Carole Martinez
Éditions Gallimard
Prix Renaudot des lycéen·nes
2007
Soledad, la narratrice et dernière sœur des Carasco, renonce à prendre un mari. Pourtant, ce n’est pas faute d’avoir des prétendants. Toutes les femmes du village pensent même que son succès auprès des jeunes hommes vient du fait que les Carasco sont une longue lignée de sorcières.
En une nuit, Soledad devient vieille et sèche. Alors, elle se décide à poser sur le papier l’histoire à la fois fabuleuse et terrible de sa mère Frasquita et de sa famille, d’une rive à l’autre, peuplées de magie, de mystères, de superstitions, mais aussi de douleur et de mort.
Le Cœur cousu offre un savoureux mélange des genres. J’y ai d’abord trouvé du réalisme magique : les Carasco vivent dans un petit village où les dons des sorcières côtoient les traditions de la religion chrétienne. Des choses inexpliquées, inexplicables, tant dramatiques que farfelues, se mêlent aux réalités quotidiennes, sous le regard réprobateur des autres villageois·es.
Mais il y a dans ce roman de nombreux éléments relevant du conte : la contrée où évoluent les Carasco qui n’est pas nommée (du moins au début), et l’histoire s’articule autour d’un élément déclencheur, d’une grande épopée et de nombreuses péripéties. Du conte, on retrouve aussi les rituels, les initiations et les trésors transmis de génération en génération, les malédictions et la cruauté, des symboliques et des sens cachés. Chaque personnage possède son propre mobile et se caractérise par un don ou une particularité. Frasquita qui recoue les âmes et les corps, Anita la conteuse, Angela la femme-oiseau, Clara l’enfant solaire, Martirio qui dialogue avec la mort, Pedro le dessinateur prodige, l’homme-coq aux prises avec l’homme à l’oliveraie, le savant qui devient un ogre la nuit venue…

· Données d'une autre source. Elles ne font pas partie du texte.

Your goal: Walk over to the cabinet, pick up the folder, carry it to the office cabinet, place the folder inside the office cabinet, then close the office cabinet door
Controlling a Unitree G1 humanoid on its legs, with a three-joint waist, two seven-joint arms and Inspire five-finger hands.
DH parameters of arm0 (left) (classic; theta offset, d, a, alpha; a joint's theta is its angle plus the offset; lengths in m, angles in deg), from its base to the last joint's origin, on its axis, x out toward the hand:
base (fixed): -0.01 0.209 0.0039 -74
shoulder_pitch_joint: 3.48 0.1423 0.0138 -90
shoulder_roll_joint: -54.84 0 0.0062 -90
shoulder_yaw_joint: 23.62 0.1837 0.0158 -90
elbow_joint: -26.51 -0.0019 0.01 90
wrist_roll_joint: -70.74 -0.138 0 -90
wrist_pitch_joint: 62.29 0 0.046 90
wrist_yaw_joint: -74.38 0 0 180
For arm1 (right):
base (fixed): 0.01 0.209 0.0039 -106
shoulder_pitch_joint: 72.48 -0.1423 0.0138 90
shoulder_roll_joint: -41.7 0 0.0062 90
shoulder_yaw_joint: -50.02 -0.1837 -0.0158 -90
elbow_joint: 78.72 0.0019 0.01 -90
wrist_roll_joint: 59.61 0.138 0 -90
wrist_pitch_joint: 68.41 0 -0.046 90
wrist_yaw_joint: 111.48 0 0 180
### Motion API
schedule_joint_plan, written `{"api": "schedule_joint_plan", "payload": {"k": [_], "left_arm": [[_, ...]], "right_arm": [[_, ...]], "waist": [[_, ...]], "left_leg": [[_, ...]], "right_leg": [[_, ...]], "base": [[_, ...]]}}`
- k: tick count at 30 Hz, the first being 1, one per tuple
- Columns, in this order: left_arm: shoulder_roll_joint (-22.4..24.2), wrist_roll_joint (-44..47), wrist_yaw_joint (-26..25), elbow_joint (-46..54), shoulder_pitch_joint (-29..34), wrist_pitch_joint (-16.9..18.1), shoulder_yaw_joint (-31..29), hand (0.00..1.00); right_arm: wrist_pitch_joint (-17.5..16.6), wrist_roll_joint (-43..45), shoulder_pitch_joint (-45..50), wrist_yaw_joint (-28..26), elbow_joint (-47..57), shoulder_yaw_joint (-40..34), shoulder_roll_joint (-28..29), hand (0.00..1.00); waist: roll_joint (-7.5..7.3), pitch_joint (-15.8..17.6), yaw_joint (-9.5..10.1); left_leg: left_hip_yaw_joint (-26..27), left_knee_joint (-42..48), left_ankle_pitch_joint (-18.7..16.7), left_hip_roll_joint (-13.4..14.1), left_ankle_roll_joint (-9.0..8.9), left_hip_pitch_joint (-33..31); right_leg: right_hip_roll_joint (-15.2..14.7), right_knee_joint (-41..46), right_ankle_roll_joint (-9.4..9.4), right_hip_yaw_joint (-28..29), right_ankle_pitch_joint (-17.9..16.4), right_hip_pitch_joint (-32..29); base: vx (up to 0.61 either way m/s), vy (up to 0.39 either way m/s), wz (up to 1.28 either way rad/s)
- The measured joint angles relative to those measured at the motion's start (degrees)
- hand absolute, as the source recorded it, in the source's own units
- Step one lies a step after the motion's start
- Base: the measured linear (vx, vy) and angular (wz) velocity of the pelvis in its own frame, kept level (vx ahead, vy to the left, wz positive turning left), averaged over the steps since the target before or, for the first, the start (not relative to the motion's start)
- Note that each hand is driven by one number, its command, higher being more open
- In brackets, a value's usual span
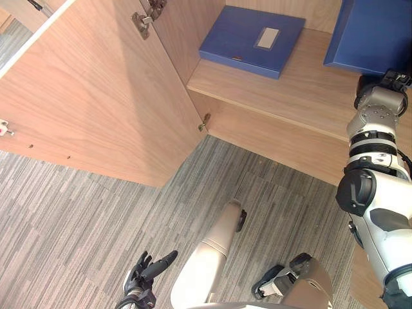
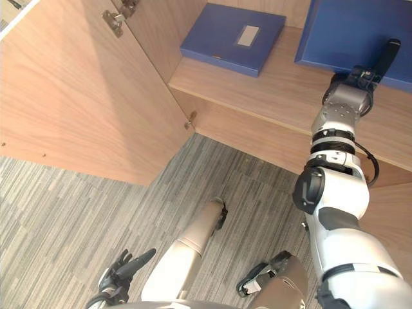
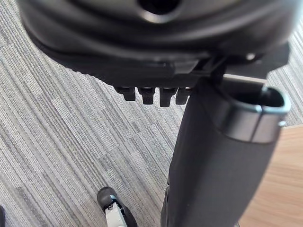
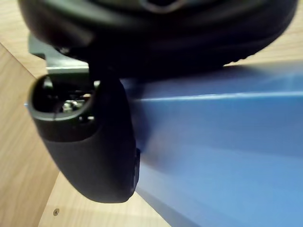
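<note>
My right hand (image 2: pixel 364 72) reaches into the open wooden cabinet and grips the near edge of a blue folder (image 2: pixel 360 29), which is tilted above the shelf (image 1: pixel 290 90). Its thumb (image 2: pixel 387 51) lies on the folder's top face, and in the right wrist view the thumb (image 4: pixel 94 142) presses against the blue folder (image 4: pixel 222 142). The fingers go under the folder. A second blue folder (image 1: pixel 252 40) with a grey label lies flat further left on the same shelf. My left hand (image 1: pixel 147 273) hangs low over the carpet with relaxed fingers and holds nothing.
The cabinet door (image 1: pixel 96 96) stands wide open on the left, with metal hinges (image 1: pixel 145 19) along its inner edge. The cabinet's wooden front panel (image 1: pixel 277 138) runs below the shelf. Grey striped carpet (image 1: pixel 77 225) covers the floor.
</note>
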Motion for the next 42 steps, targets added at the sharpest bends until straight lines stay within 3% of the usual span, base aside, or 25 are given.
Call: {"api": "schedule_joint_plan", "payload": {"k": [10,21,31,34,38,42], "left_arm": [[-0.9,0.9,0.1,0.1,0.0,-0.1,0.0,1.00],[-1.8,1.6,0.6,0.3,0.0,-0.1,0.0,1.00],[-2.8,1.6,0.6,0.4,0.0,-0.2,0.0,1.00],[-3.0,1.5,0.9,0.4,0.0,-0.3,0.0,1.00],[-4.5,0.1,3.3,0.3,0.0,-1.1,-0.4,1.00],[-5.2,-1.5,5.1,-0.3,-0.1,-1.3,-0.9,1.00]], "right_arm": [[2.1,-0.7,0.0,0.2,0.2,0.8,-2.8,1.00],[4.9,-4.0,0.0,-2.0,0.1,7.0,-4.4,1.00],[10.8,-8.2,0.0,-5.1,-5.7,16.9,-4.7,1.00],[15.5,-16.6,0.2,-7.6,-9.3,22.8,-4.7,1.00],[21.2,-33.8,0.4,-16.6,-10.7,31.1,-7.1,1.00],[22.6,-42.5,1.7,-22.8,-10.7,34.0,-8.3,1.00]], "waist": [[-0.86,0.7,-0.03],[-1.43,1.5,-0.23],[-1.44,3.0,-0.58],[-1.46,3.1,-0.81],[-1.50,3.2,-1.20],[-1.55,3.2,-1.20]], "left_leg": [[0.0,0.0,0.0,-0.1,-0.11,-0.2],[0.1,-0.1,0.3,-0.2,-0.23,-1.4],[0.1,-0.1,0.6,-0.4,-0.40,-1.8],[0.2,-0.1,0.6,-0.4,-0.40,-1.8],[0.6,-0.4,0.6,-0.1,-0.38,-1.2],[1.1,-1.3,0.7,0.3,-0.30,0.1]], "right_leg": [[0.0,-0.1,0.10,-0.1,-0.1,-0.1],[-0.2,0.1,0.10,0.1,-0.1,-1.4],[-0.5,0.7,0.07,0.4,-0.1,-2.1],[-0.5,0.7,0.07,0.5,-0.1,-2.1],[-0.3,0.5,0.07,1.2,-0.1,-1.9],[0.0,-0.6,0.08,1.6,-0.1,-1.1]], "base": [[0.00,0.014,0.00],[0.00,0.000,0.00],[0.00,0.016,0.00],[0.00,0.032,-0.01],[0.00,0.031,-0.04],[0.00,0.019,-0.08]]}}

Mais, à rebours du conte traditionnel, les femmes Carasco se débattent continuellement avec la soumission que leur impose la société patriarcale. Carole Martinez excelle dans le portrait de ces femmes, reléguées à leur genre, exclues du monde des hommes, autrement dit du monde tout court ; en particulier Frasquita qui traverse courageusement les grandes étapes de sa vie d’épouse et de mère, faite d’interdits et d’obligations. Etonnamment, j’ai senti une influence zolienne dans Le Cœur cousu, avec deux scènes en particulier qui m’ont fait penser à l’histoire de Gervaise dans L’Assommoir : d’abord lorsque Soledad se rend au lavoir où toutes les femmes du village cancanent à propos des hommes, puis lorsque Frasquita doit subvenir aux besoins de sa famille à cause des dérives de son mari.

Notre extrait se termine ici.